▶ **WHAT THE TASK ASKS**
While reading through the material below, copy each line that holds the word "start".
##########
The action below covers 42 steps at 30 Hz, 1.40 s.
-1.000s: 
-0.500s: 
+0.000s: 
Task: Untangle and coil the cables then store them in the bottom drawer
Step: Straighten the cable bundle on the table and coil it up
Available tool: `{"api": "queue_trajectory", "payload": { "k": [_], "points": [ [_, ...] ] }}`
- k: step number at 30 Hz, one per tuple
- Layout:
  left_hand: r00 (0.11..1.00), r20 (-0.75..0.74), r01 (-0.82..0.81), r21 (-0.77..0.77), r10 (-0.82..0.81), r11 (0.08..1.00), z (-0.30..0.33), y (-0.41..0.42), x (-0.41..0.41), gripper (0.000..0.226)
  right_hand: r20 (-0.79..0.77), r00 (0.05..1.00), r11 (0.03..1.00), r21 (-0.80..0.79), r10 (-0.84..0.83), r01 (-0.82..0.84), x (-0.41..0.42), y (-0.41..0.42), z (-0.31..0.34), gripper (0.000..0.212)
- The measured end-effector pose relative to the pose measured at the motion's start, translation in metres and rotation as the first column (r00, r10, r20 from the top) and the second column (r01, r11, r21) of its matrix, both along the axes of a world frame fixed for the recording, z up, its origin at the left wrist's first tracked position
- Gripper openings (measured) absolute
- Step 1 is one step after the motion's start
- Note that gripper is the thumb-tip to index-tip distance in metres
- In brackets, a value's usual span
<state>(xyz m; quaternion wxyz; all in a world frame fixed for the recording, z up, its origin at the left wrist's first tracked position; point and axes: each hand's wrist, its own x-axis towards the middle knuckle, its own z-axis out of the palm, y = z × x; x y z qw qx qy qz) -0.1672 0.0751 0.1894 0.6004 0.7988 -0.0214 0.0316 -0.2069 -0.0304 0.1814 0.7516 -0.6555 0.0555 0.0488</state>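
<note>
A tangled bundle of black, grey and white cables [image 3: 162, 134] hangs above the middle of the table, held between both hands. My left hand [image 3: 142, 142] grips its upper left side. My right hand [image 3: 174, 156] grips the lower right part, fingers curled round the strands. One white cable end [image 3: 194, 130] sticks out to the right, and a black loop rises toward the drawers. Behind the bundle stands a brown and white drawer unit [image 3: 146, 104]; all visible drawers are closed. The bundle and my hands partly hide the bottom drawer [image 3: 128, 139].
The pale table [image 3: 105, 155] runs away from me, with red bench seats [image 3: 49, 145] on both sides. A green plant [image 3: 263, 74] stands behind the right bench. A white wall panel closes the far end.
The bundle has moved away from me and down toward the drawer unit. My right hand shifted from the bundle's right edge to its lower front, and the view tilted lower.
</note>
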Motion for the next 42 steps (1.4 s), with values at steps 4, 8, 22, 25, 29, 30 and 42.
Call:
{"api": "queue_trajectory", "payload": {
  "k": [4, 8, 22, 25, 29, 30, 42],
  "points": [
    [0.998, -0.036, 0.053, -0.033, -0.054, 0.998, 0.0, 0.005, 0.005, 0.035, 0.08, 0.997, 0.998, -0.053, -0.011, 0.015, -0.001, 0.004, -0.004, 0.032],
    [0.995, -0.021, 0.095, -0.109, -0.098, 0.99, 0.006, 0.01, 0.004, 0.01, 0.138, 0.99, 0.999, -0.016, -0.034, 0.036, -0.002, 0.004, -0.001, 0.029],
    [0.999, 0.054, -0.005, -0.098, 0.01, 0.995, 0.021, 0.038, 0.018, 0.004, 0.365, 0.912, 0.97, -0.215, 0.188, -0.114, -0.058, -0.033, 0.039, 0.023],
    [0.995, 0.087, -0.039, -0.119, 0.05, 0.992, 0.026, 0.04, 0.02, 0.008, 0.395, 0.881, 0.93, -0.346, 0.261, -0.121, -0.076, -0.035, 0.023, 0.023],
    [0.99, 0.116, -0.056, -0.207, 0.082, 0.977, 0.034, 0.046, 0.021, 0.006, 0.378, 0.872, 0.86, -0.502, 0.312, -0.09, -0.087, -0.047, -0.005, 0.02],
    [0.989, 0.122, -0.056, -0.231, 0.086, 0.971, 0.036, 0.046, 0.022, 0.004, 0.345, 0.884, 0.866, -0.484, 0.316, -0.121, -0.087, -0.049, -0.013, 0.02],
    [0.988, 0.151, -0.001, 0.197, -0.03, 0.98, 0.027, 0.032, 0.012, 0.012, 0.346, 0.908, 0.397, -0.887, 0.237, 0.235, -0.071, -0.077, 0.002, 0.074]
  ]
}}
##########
▶ **THE ANSWER**
- The measured end-effector pose relative to the pose measured at the motion's start, translation in metres and rotation as the first column (r00, r10, r20 from the top) and the second column (r01, r11, r21) of its matrix, both along the axes of a world frame fixed for the recording, z up, its origin at the left wrist's first tracked position
- Step 1 is one step after the motion's start

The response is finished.